L’accueil des deux coiffeuses de ce petit salon à été si chaleureux, qu’immédiatement, je me suis sentie à l’aise et décontractée.

Quelle agréable sensation d’être aux petits soins entre les mains expertes de professionnelles, qui avec passion, essayent de sublimer votre féminité pour que celle-ci s’exprime bien au-delà du miroir ! Ce sont des faiseuses de petits bonheurs.

En effet, en début de transition, nous avons souvent une image encore très critique envers nous-même. Nous ne sommes pas tendre avec le reflet de notre glace. Nous avons comme une sorte de calque de l’image masculine d’avant, qui, tel un filtre visuel, se superpose automatiquement sur le reflet de notre nouvelle image corporelle naissante. Nous ne pouvons nous empêcher, de nous fixer sur certains traits de notre visage, qui pour nous, semblent encore nous trahir, alors qu’en réalité, le changement corporel s’amorce déjà tranquillement et gomme gentiment au fil des mois cette ancienne image.

Alors, ces soins qui vous magnifient revêtent une réelle importance, bien supérieure au sens premier de l’esthétisme. Ils contribuent à soigner vos blessures du passé et vous apprennent tout simplement à enfin vous aimer.

Toujours à la même période, avec mon ALD en poche, j’avais décidé de me rendre sur Paris, dans un cabinet de dermatologie, pour poursuivre les séances de laser que j’avais déjà commencé pour éradiquer les poils noirs de mon visage, mais surtout aussi, des séances d’épilation électrique, appelées communément électrolyse, pour les poils blancs. C’est un complément obligatoire, lorsque l’on a malheureusement comme moi, des poils blancs sur le visage qui échappent au traitement laser. Cette démarche est essentielle dans l’accompagnement médical de la transition.

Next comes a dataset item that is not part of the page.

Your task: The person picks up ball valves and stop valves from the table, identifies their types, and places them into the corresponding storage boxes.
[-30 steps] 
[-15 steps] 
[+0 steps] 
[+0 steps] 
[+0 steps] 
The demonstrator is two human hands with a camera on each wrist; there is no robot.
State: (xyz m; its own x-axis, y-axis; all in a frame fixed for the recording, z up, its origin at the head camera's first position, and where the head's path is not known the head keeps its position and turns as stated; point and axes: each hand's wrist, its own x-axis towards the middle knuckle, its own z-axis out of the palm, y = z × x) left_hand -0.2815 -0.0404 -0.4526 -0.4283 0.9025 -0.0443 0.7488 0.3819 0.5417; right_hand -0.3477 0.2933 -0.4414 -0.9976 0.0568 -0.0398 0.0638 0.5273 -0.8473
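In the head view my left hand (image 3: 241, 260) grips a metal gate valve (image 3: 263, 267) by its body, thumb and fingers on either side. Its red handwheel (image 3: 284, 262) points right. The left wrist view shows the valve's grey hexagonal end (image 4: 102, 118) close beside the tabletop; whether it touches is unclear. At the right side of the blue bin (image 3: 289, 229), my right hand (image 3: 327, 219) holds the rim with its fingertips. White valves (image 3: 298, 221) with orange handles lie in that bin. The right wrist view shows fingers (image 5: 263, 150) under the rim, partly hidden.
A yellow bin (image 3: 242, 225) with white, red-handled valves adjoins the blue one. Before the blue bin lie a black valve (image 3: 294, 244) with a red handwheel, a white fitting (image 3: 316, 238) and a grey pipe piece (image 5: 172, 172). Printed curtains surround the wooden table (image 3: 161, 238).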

C’est le seul moyen efficace pour éradiquer de manière définitive ces poils indésirables.

Après avoir établi un devis plus une évaluation des soins à accomplir avec la dermatologue, le traitement pouvait enfin commencer.

Avant chaque séance d’épilation, il faut raser le jour-même la zone à traiter et ,surtout, bien suivre scrupuleusement les recommandations comme, ne pas s’être exposée au soleil quelques jours auparavant et surtout, se présenter sans aucun maquillage avant le soin.

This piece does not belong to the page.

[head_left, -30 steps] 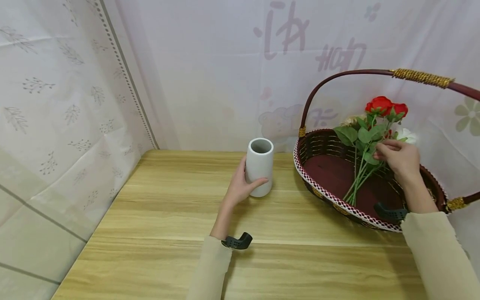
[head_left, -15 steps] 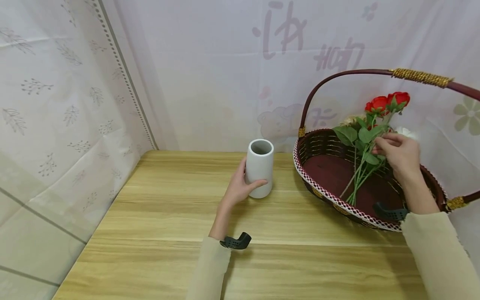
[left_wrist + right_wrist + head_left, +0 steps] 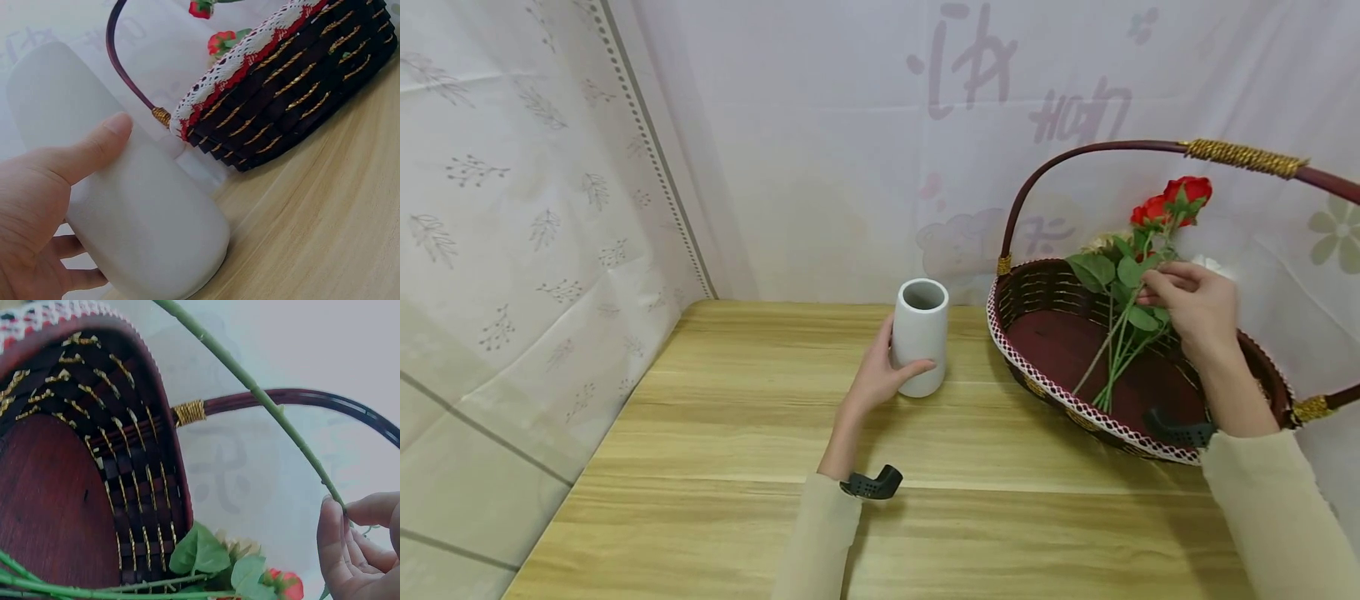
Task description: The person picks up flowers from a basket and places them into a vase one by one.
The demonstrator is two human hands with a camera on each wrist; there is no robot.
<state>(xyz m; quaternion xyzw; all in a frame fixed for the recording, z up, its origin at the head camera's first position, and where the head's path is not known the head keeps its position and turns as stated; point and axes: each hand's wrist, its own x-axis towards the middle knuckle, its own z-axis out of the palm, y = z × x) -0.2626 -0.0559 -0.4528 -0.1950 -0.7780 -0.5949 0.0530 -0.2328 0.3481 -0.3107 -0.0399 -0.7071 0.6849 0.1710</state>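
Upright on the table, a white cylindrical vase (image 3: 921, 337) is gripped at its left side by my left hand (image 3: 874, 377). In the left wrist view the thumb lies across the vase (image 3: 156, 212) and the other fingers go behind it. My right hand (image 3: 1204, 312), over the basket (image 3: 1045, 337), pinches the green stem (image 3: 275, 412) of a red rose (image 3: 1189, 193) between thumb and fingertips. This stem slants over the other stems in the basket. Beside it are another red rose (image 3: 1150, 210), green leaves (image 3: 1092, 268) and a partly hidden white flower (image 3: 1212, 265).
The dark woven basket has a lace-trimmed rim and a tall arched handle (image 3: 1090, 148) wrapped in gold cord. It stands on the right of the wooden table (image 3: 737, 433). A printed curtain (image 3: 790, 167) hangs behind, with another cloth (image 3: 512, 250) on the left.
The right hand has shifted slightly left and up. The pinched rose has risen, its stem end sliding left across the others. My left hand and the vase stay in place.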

Dans ce cabinet, contrairement à ce que j’avais déjà expérimenté ailleurs, la douleur est quasi inexistante. Les praticiennes utilisent un système d’air réfrigéré qu’elles diffusent sur le visage de manière simultanée avec les tirs du laser. Cela anesthésie complètement la zone traitée. Ensuite, elles vous apposent des poches de glaces qu’elles laissent en place quelques minutes, puis vous appliquent une crème apaisante.

En revanche, pour l’électrolyse, il ne faut pas se raser soixante douze heures avant chaque séance afin de permettre au praticien d’attraper un à un chaque poil blanc avec une pince à épiler avant l’introduction de l’aiguille. Ce n’est pas hyper douloureux mais l’on ressent tout de même un petit quelque chose.

Moi, ce qui m’a le plus impressionnée, c’est la rapidité d’exécution du praticien et sa dextérité. Je ne pensais pas qu’il irait aussi vite.

Visuellement, c’est un peu impressionnant, car au milieu de son halo lumineux se trouvait une petite vitre dans laquelle je voyais parfaitement toute la scène. Ressentir et voir, c’est pas tout à fait la même chose !

Et puis finalement, au bout de quelques minutes, je me suis rapidement habituée à cette nouvelle sensation cutanée, rythmée par le son incessant du signal émis par l’électrode à chaque follicule pileux traité.

Puis le temps passe tranquillement. De temps à autre, on vous repasse une compresse imbibée de désinfectant puis, à la fin de la séance, on vous applique une crème apaisante.

Personnellement, j’ai trouvé que ce n’était pas si douloureux que çà. Je m’attendais à bien pire ! Mais il faut l’admettre, nous ne sommes pas toutes égales face à la douleur.

Le ressenti est vraiment propre à chacune d’entre nous.

Ainsi, entraînée de rendez-vous en rendez-vous, de consultations en consultations et de soins en soins, j’étais lancée tête baissée dans une nouvelle dynamique à un rythme effréné, partagée entre mon travail à plein temps et les démarches nécessaires à ma transition.

Je ne réalisais pas encore à quel point j’étais déjà en train d’éclore.